Commodity markets tremendously affect the economy and the life of individuals. Despite the fact that request supply is the prime factor behind the value unpredictability, cash moves, geopolitical issues, financial development and government arrangements are different components affecting commodity costs. Commonly, the commodity market in India is liable to rises and crashes, so it is more defenceless in theory than the stock markets.
Here are a few ways an investor can avoid making mistakes while investing in the commodity market in India:
It is basic to express the extent of risk and reward. One must know ahead of time how much risk he can bear the cost of on his accessible capital while exchanging futures. Additionally, never put the entire money in a solitary commodity. The best choice is to designate the capital in various resources, so any off-base trade bringing about a misfortune can without much of a stretch be ended. Moreover, while confronting any questionable circumstance, the perfect procedure will be to stay persistent until a clear picture is revealed. Executing a terrible choice is more awful than not exchanging by any means. Compared to equities, a commodities futures contract provides greater flexibility to the participants, helps the hedgers to protect their physical position and attract more speculators. Consequently, foreordaining the risk reward is essential to beat the enormous number of theoretical traders.
Keeping up stop losses
Exchanging commodity incorporates a specific level of risk as it is impacted by different components, it is important to ensure self-protection. Utilizing a sell or purchase contains loss at an agreeable level or through utilizing supporting systems are important. The fundamental motivation behind why traders quit any pretence of exchanging is because of gigantic loss they endure as they regularly would not put a stop loss in their trade strategies. It has been seen that keeping up proper stop loss aides limiting loss and amplify benefits while investing in shares .
Each effective trader has his own framework that encourages them improve benefits and keep loss at the minimum.
These systems can be picked up by steady market consideration over some undefined time frame. Maintaining a strategic distance from basic errors will help improve gains. Planning ahead is also important.

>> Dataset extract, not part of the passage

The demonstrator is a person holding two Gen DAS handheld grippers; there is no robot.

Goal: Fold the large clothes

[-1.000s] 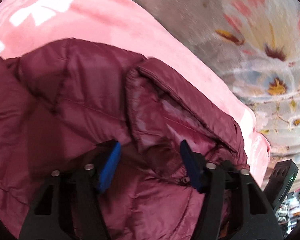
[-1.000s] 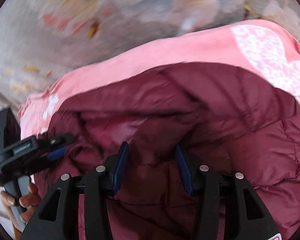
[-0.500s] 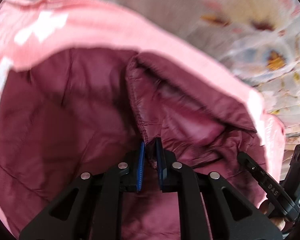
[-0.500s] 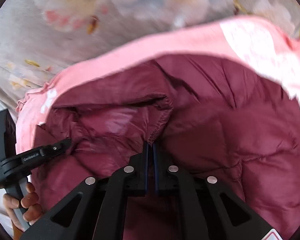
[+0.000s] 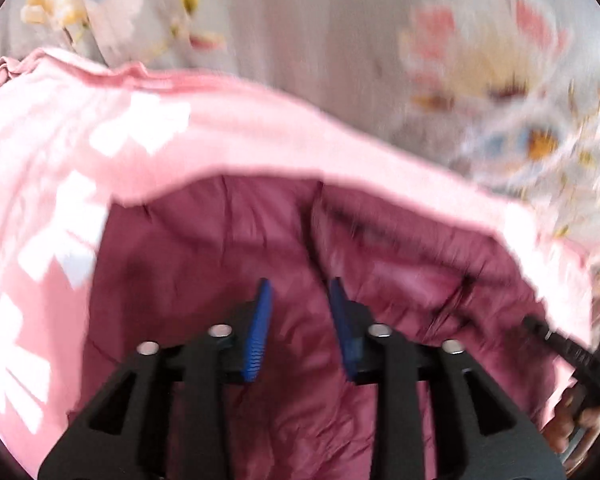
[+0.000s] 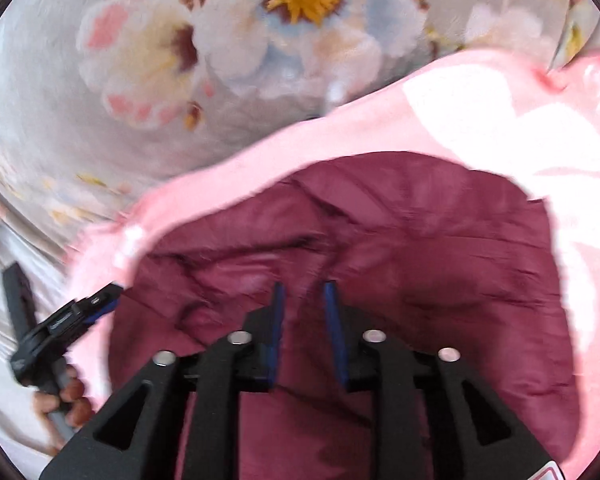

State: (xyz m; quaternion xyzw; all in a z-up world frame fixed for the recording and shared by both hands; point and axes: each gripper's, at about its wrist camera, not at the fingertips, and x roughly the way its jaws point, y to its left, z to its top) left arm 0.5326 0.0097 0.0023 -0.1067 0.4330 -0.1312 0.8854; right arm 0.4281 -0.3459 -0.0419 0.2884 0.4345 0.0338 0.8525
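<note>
**Two grippers apart over the folded jacket**

Both of your tools hung with fingers parted and nothing between them.

Left wrist view: your left gripper (image 5: 298, 320) pointed at the maroon puffer jacket (image 5: 228, 264), which filled the lower centre and lay on a pink blanket (image 5: 60, 152) spread over the floral bedsheet (image 5: 480, 60). Its blue pads (image 5: 258, 332) stood apart, holding no cloth. A doubled flap of the jacket ran from 12 toward 3 o'clock, probably so the bulk stayed compact. At 4 o'clock your right gripper (image 5: 556, 344) reached in from the edge.

Right wrist view: your right gripper's pads (image 6: 334, 328) were likewise spread over the jacket, gripping nothing. The folded ridge sat at 10 o'clock, and your left gripper (image 6: 104, 296) hovered at 8 o'clock by the jacket's edge. Motion blur hid finer seams.
</note>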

Any abrupt price hike may not be an appropriate move for your trade.
Play it safe
It has been seen that traders with little experience race to book profits on their winning methodologies at the principal occurrence, yet clutch the losing systems to gather loss. It is important not to close the winning trades too soon. Continuously attempt to trail the market cost by persistently changing stop loss and snatch most extreme benefits in such trades. Dread and anxiety will prompt out of line choices; so, stay away from it.
Aside from the above strategies, it is essential to control one’s feelings.
Fear, anxiety and greed are the common traits of human beings, overcoming such emotions are a must for every winning trade. Confidence based on solid research helps overcome emotional trading decisions. However, real success in trading comes with discipline and experience.